On Wed, Oct 22, 2014 at 12:46 PM, Pete Matos <[email protected]> wrote:

> unfortunately that is completely accurate.  There is BIG money in keeping
> the commercial controls proprietary and away from the open source cheap and
> free options. In my view that is never gonna change but what it does do is
> make THOUSANDS of nice used machines available for scrap prices just
> because the owner got sick and tired of dumping umpteen thousands of
> dollars into a control that is less than a decade old or so. It is a
> vicious cycle not all that unlike the cellphone wars and PC wars we see in
> other avenues. People gotta make money tho so I can't fault them. I would
> not want someone to rip the carpet out from underneath my feet either if I
> had ownership and royalties coming in from a system I built and sold.  It's
> the nature of things nowadays it seems.
>
> Pete
>
>
> On Wed, Oct 22, 2014 at 3:35 PM, jrmitchellj . <[email protected]>
> wrote:
>
> > If those service techs understood what is really inside, at the core of
> > those expensive, name brand control systems!
> > Their job is to sell the end user module based repairs that cost several
> > thousands of dollars.
> > The commodity based solution, like a LinuxCNC installation, does not fit
> > that paradigm, and cannot support them.
> >
> > Ray
> >
> > --J. Ray Mitchell Jr.
> > [email protected]
> > (818)324-7573
> >
> >
> > The things we admire in men, kindness and generosity, openness, honesty,
> > understanding and feeling are the concomitants of failure in our system.

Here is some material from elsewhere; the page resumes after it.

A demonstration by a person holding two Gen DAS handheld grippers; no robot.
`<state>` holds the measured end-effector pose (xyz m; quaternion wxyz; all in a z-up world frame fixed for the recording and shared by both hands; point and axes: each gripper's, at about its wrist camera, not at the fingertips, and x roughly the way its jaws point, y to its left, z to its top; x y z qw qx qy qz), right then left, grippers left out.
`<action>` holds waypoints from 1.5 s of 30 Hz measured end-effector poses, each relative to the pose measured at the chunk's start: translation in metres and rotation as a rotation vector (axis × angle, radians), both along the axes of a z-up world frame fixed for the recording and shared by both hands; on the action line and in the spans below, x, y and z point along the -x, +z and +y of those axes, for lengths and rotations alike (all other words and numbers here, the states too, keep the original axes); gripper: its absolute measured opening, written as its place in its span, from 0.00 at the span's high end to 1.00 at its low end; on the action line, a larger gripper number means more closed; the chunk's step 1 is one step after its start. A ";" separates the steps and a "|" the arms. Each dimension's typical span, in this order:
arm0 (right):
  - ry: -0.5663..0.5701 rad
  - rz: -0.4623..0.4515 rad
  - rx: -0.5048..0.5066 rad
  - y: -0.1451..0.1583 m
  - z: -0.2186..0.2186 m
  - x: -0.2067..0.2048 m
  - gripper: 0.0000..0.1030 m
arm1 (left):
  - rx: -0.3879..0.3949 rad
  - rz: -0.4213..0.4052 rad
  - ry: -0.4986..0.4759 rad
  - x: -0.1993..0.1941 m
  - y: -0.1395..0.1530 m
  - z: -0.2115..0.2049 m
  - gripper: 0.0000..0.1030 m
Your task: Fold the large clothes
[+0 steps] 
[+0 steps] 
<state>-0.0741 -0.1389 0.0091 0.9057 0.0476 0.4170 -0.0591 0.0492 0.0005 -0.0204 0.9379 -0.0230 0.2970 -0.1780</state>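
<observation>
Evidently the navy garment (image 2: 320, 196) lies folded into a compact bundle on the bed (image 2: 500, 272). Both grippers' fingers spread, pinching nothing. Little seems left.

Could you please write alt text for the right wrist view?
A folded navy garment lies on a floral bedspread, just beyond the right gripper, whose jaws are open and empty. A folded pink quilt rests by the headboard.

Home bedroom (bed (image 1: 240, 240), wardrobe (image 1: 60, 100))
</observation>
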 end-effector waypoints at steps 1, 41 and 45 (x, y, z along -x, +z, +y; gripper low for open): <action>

> > And those traits we detest, sharpness, greed, acquisitiveness, meanness,
> > egotism and self-interest are the traits of success. And while men admire
> > the quality of the first they love the produce of the second.
> > -John Steinbeck, novelist, Nobel laureate (1902-1968)
> >
> >
> > On Wed, Oct 22, 2014 at 9:40 AM, Stuart Stevenson <[email protected]>
> > wrote:
> >
> > > Gentlemen,
> > > I guess I was not clearly expressing myself.
> > > This may be a little more direct.
> > > I don't see ANY competition between Mach and LinuxCNC. When you compare
> > the
> > > quality of apple to the quality of oranges any argument fails.
> > > The competition between the "new" youngsters and "old" cnc guys does
> not
> > > exist either. When the youngsters need the capability of LinuxCNC then
> > they
> > > will learn it and adopt it.
> > > I see service guys (here in Wichita) that will not 'consider' putting a
> > > garden variety PC on a machine tool. That would be heresy.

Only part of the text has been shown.